** Information given follows **

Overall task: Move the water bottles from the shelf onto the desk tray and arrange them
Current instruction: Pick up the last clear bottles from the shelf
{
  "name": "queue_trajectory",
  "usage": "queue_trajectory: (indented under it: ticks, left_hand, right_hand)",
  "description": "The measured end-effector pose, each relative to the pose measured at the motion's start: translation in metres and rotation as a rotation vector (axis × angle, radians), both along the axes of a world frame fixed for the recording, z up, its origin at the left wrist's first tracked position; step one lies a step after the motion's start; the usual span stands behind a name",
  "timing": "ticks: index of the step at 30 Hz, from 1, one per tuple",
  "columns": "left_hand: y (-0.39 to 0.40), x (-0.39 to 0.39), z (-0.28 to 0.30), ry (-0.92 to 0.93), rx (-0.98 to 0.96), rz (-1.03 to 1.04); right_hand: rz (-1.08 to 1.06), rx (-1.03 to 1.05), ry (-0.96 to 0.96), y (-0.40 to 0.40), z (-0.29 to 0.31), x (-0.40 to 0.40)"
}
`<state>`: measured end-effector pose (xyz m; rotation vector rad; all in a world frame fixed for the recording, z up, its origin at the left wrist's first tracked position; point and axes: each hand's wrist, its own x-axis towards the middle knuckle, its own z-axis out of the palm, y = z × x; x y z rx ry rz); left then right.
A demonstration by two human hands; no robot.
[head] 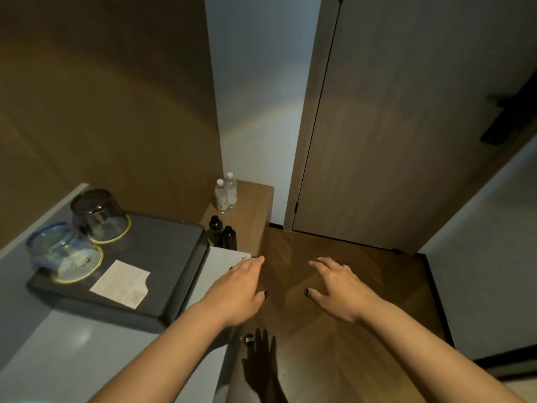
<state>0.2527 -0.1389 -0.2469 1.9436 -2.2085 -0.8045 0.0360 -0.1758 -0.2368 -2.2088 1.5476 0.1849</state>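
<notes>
Head view shows both hands out in front over the floor, palms down, fingers straight and spread; each grip is wide and holds nothing. Left hand (238, 283) hovers by the corner of the pale worktop (58, 353), right hand (337, 286) is well apart from it over the wood floor.

Two clear bottles (226, 193) stand upright, touching or nearly so, at the back of the low wooden shelf (250, 216) beside the door (406, 126). Two dark bottles (222, 232) stand nearer, at the shelf's front edge just beyond the worktop. None has been moved yet.

On the worktop lies the dark tray (174, 257). It carries two upturned glasses (81, 234) at its left and a paper card (120, 283) near its front; its right half is bare.

My judgement: the clear bottles look like thin plastic, full, so light to moderate in weight, a little yielding under a squeeze and smooth. Take each round the middle of the body, below the shoulder, not by the cap. The dark ones may be glass, though I cannot tell; treat them as heavier and breakable. Keep clear of the glasses when setting down.
</notes>
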Motion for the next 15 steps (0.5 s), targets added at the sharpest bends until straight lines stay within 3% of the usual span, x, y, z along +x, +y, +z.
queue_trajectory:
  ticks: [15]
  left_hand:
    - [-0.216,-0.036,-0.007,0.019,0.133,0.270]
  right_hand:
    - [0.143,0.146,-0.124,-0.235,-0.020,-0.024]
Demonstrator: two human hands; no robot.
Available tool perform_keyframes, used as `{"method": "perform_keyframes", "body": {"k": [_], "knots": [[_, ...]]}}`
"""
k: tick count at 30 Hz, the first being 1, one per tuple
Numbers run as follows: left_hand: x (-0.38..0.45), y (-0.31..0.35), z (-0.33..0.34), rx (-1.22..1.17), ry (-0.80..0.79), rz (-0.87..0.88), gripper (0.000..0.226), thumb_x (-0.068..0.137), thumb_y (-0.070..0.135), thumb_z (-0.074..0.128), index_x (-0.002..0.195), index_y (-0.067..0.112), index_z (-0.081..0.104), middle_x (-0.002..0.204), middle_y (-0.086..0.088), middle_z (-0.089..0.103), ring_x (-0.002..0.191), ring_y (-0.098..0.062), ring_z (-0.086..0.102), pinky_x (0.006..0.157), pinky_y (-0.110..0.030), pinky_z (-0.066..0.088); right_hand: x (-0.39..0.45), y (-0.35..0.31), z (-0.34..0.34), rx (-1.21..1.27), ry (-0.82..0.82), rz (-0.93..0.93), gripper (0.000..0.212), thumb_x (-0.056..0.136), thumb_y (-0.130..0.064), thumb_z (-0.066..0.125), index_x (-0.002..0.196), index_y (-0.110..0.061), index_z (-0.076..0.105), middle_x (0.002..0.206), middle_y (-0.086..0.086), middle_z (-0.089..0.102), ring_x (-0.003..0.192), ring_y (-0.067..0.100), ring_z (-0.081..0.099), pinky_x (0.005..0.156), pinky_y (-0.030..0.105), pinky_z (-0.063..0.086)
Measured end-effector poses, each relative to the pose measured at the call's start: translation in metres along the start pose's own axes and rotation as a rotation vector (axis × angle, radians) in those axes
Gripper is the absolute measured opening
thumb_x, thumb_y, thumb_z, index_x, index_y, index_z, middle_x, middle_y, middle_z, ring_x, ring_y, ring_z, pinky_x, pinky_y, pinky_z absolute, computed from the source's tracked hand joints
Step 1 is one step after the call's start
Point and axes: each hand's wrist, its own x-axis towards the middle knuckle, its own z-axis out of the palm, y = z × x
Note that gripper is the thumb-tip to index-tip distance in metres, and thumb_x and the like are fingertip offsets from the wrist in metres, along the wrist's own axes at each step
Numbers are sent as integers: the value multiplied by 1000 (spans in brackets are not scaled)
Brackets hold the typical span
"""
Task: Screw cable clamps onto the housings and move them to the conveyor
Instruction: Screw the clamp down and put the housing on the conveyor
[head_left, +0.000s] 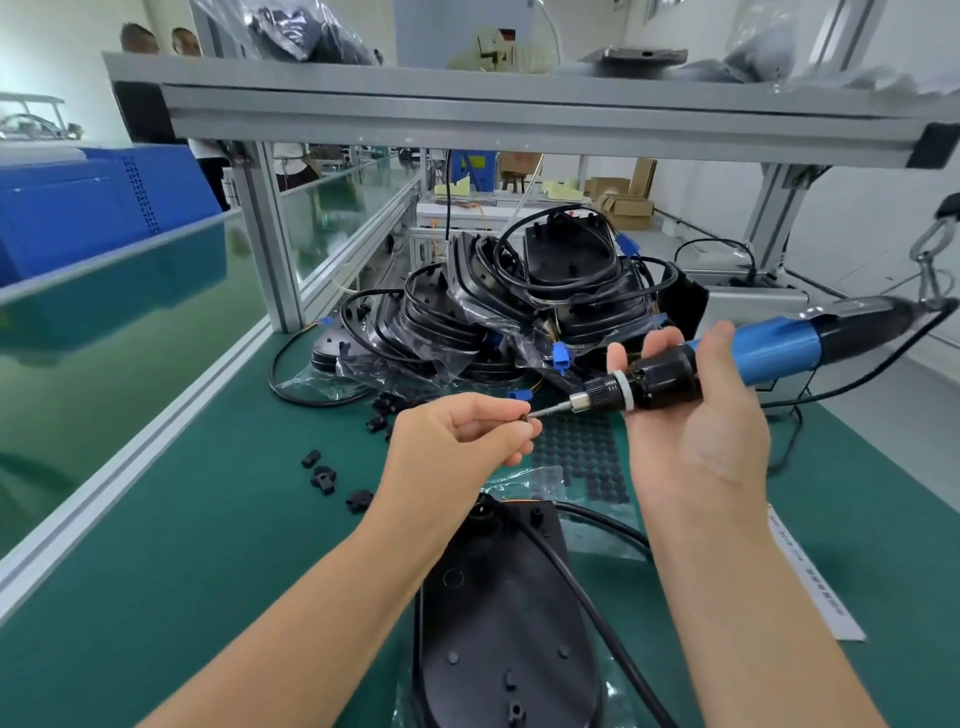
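Housing work sits mid-step: the black, teardrop-shaped plastic housing (498, 613) lies flat on the green-matted bench (208, 545), directly below both forearms, with a thick black cable (582, 587) running across its upper face. It looks like a rigid, light moulded shell, stiff enough to lift by its rim, though the trailing cable would drag and could snag, so taking hold of the edge and cable together seems wise. Neither hand touches it now.

The left hand (462, 436) pinches a tiny dark screw (523, 417) between thumb and fingertips, fingers curled, right at the tip of the thin metal bit (550, 411). So small a screw is slippery and easily dropped; it wants a fingertip pinch near the head. The right hand (691, 410), palm up, has its fingers wrapped round the black collar of the blue and black electric screwdriver (748, 353), which hangs by a metal clip and cord at its far end. That body is heavier and rigid, best held near the collar for control.

Small black plastic cable clamps (323, 477) lie loose on the bench just left of the hands, well clear of the fingers. Beyond, a pile of bagged black housings (519, 301) with cables waits, and the glossy green conveyor (130, 353) runs along the left side
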Motion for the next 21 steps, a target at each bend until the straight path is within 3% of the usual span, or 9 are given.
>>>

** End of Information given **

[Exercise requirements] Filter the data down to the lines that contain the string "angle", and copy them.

[Written answer]
  "description": "The measured end-effector pose, each relative to the pose measured at the motion's start: translation in metres and rotation as a rotation vector (axis × angle, radians), both along the axes of a world frame fixed for the recording, z up, its origin at the left wrist's first tracked position; step one lies a step after the motion's start; the usual span stands behind a name",
Measured end-effector poses, each relative to the pose measured at the call's start: translation in metres along the start pose's own axes and rotation as a rotation vector (axis × angle, radians) in those axes

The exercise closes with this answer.